From then on we would call 9-1-1 whenever we saw anybody – black or
white, hipster or Latino — using illegal drugs on our block. That
included marijuana.
In our inner-city neighborhood joints are smoked like
cigarettes, right out in the open, by stoners of all ages,
including people strolling casually down the sidewalk. Sometimes
when my wife and I take our dachshund for an evening stroll it
seems we are walking through one continuous cloud of reefer smoke.
It’s like being at a Grateful Dead concert c. 1975. Nobody cares
because everybody does it. It’s considered normal for the
ghetto.
So it was time for a new normal. The next time my wife saw our
20-year old ne’er-do-well neighbors smoking weed in their backyard
she told them to knock it off. (My wife spent 15 years
investigating child abuse and neglect cases in The Big City. She is
fearless.) Naturally, they dismissed her.
“This is what black people do,” they informed her.
“Seriously?” she said. “Not the black people I know.”
“Well, this is our property.”
“It’s your grandfather’s property, and what you are doing is
illegal.”
“So? It’s our property.”
They simply couldn’t grasp the concept that you couldn’t do
illegal things on your own property. (Apparently St. Louis Public
Schools do not offer much in the way of logic courses.) My wife
told them that by openly smoking weed they were sending a message
to the dealers that drugs were tolerated on our block. (And, until
we came along, they were.) She didn’t bother to explain the Broken
Windows Theory to them, but that was what we were thinking. You
tolerate a little bit of crime, and it sends a message to the
criminals that they can get away with more serious crimes. Anyway,
they had been warned.
The next day they were at it again, toking away on the stoop in
front of their grandfather’s house. This time I called 9-1-1. I
told the dispatcher there were two young men using illegal drugs
outside our neighbor’s house. In less than three minutes three
cruisers pulled up. Unfortunately, the dope fiends had gone
inside.
I soon learned that the cops’ rapid response was due to the fact
that, following several recent shootings, our neighborhood was one
of the hotspots in which the St. Louis police are stepping up
patrols.
THE NEXT NIGHT the perpetrators were our neighbors across the
street, some four or five middle-aged people hanging out on the
stoop, partying and getting stoned. Again, I called the cops.

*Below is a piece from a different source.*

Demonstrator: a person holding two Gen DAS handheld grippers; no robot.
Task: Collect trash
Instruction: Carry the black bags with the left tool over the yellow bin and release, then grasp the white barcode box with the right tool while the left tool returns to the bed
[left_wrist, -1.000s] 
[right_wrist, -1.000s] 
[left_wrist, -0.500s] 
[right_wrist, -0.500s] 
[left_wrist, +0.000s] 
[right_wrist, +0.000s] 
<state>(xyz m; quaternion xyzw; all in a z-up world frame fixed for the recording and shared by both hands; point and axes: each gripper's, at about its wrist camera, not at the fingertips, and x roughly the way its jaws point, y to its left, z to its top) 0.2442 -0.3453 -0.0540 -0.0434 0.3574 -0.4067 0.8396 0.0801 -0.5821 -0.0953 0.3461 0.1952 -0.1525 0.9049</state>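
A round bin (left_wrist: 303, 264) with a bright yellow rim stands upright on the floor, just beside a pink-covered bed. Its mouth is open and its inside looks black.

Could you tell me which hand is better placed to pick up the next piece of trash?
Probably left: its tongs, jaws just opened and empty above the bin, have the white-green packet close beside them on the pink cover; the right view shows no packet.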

Again, they fled indoors in the nick of time. However, that seemed
to do the trick. Since the visit from Johnny Law that night, open
drug use seems to have curtailed considerably. We’ll see how long
this continues.
Libertarians/liberals say if we’d just legalize marijuana the
crime problem would be solved. Of course we’d have to legalize
methamphetamine too, the rural equivalent of marijuana. If
the overall goal is to reduce crime, it would make more sense to
legalize all drugs and every other so-called public order
crime from prostitution to poaching, though it’s hard to see how
blanket legalization will make society better off. Anyway, common
sense dictates that the burden of proof lies on those who want to
change society. They have the obligation to convince the rest of us
that society will be better off with legal pot and that there won’t
be any damaging consequences. And so far they haven’t made that
case. Not to my satisfaction. Until they do we’re sticking with our
zero tolerance policy. At least on our street.